Set down, please, exactly the lines below that run from the line with "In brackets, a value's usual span" to the line with "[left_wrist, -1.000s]", both lines included.

THE RECORDS START

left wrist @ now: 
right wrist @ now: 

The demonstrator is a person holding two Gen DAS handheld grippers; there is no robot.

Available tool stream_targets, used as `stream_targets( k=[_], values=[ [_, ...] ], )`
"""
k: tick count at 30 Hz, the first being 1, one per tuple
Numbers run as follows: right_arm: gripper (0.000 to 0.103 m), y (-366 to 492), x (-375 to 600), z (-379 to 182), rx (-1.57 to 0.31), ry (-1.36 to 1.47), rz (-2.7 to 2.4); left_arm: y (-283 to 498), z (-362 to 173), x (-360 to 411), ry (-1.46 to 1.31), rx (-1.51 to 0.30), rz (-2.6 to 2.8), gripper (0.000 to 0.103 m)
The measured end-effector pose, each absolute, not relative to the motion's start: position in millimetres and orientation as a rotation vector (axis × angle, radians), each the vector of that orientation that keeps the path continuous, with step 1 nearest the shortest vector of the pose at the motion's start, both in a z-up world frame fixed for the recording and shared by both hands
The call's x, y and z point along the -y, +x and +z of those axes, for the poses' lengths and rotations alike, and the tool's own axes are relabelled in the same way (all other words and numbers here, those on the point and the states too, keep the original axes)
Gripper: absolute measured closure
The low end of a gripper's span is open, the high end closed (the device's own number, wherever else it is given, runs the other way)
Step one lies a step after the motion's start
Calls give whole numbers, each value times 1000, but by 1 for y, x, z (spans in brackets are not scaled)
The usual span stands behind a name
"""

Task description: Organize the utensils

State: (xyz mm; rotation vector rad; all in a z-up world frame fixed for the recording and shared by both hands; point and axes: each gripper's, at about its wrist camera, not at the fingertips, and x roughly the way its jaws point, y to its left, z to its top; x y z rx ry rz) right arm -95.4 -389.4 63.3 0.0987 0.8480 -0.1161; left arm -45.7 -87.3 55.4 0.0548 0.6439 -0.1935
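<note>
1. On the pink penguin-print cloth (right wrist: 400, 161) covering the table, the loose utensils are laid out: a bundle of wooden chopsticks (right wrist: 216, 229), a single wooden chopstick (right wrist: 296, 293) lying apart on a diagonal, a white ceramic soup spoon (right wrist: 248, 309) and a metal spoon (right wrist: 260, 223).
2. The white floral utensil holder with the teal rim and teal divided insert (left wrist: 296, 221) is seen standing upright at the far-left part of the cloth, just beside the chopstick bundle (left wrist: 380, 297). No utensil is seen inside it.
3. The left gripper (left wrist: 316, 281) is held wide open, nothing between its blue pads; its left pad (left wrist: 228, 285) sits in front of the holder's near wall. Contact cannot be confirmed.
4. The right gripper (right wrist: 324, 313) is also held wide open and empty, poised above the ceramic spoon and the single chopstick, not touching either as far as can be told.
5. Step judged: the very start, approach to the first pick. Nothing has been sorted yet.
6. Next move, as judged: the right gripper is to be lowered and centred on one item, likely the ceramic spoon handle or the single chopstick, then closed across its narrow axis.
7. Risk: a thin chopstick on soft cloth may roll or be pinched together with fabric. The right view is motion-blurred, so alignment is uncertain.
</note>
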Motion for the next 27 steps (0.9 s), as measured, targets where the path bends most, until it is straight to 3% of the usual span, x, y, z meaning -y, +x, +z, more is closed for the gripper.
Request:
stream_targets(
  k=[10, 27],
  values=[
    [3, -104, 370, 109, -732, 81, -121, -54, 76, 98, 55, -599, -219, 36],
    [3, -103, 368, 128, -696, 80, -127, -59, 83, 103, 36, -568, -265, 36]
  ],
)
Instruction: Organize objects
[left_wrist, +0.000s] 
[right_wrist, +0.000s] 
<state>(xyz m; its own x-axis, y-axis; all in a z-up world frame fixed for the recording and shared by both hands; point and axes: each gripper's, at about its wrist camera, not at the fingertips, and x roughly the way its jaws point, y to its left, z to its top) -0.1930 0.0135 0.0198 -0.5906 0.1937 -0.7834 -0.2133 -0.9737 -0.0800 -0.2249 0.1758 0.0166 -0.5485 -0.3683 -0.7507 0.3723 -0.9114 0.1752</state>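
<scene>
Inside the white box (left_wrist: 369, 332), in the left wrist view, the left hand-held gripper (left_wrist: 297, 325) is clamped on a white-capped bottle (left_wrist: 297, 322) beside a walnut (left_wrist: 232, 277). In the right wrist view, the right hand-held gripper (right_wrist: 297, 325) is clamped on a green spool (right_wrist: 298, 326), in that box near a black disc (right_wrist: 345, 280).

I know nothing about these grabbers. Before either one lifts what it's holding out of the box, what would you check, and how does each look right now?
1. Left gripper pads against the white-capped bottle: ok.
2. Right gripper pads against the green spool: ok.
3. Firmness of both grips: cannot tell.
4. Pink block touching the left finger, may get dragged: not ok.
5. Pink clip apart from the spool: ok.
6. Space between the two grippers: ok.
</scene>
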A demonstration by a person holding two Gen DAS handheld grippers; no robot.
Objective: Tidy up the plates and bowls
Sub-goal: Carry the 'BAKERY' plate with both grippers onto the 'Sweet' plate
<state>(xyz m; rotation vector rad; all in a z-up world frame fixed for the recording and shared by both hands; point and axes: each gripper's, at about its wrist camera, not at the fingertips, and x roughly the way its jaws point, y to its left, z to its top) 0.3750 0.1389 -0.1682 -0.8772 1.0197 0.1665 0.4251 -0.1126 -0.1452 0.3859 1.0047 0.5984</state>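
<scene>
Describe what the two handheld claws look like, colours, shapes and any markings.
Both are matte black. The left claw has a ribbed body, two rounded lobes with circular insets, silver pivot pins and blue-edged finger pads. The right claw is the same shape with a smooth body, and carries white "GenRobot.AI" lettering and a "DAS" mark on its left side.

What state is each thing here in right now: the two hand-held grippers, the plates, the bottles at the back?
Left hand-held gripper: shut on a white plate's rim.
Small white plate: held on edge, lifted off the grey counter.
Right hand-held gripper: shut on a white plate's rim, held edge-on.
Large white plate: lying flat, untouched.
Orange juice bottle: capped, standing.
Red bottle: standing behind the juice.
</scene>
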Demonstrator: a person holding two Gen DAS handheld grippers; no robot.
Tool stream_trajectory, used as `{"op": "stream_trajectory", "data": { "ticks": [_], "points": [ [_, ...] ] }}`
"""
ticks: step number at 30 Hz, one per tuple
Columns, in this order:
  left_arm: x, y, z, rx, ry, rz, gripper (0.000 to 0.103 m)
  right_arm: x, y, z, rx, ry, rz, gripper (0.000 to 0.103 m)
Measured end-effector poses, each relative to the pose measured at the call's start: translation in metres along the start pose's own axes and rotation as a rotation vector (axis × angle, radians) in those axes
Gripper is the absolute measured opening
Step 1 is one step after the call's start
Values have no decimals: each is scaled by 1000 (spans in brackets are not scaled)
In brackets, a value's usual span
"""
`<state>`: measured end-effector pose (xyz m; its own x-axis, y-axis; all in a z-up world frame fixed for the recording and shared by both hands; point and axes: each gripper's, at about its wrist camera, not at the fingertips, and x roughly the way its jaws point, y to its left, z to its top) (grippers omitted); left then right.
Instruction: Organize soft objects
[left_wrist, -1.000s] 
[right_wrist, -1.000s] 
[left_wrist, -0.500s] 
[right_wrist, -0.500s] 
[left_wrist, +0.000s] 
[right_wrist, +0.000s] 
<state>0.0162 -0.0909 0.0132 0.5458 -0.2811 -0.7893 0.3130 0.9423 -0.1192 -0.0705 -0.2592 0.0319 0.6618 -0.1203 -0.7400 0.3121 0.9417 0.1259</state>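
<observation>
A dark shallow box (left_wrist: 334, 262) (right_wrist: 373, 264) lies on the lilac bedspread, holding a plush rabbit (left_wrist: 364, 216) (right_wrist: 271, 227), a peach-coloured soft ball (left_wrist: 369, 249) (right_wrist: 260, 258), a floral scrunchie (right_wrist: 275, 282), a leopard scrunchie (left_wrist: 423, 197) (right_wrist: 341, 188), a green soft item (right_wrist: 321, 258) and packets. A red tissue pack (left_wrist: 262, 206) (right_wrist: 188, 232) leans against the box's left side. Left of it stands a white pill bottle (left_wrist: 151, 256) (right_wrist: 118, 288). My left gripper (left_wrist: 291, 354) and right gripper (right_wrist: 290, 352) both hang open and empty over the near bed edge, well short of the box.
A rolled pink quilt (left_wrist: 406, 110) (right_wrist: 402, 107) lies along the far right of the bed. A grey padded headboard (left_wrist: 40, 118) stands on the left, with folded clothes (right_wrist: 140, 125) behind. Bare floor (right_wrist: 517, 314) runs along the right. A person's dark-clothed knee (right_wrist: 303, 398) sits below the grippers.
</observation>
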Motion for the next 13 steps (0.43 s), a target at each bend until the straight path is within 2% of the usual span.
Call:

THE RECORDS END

• [WRITTEN ANSWER]
In brackets, a value's usual span
"""
`<state>`: measured end-effector pose (xyz m; its own x-axis, y-axis; all in a z-up world frame fixed for the recording and shared by both hands; point and axes: each gripper's, at about its wrist camera, not at the fingertips, and x roughly the way its jaws point, y to its left, z to its top) (grippers omitted); left then right.
Instruction: Organize soft objects
[left_wrist, -1.000s] 

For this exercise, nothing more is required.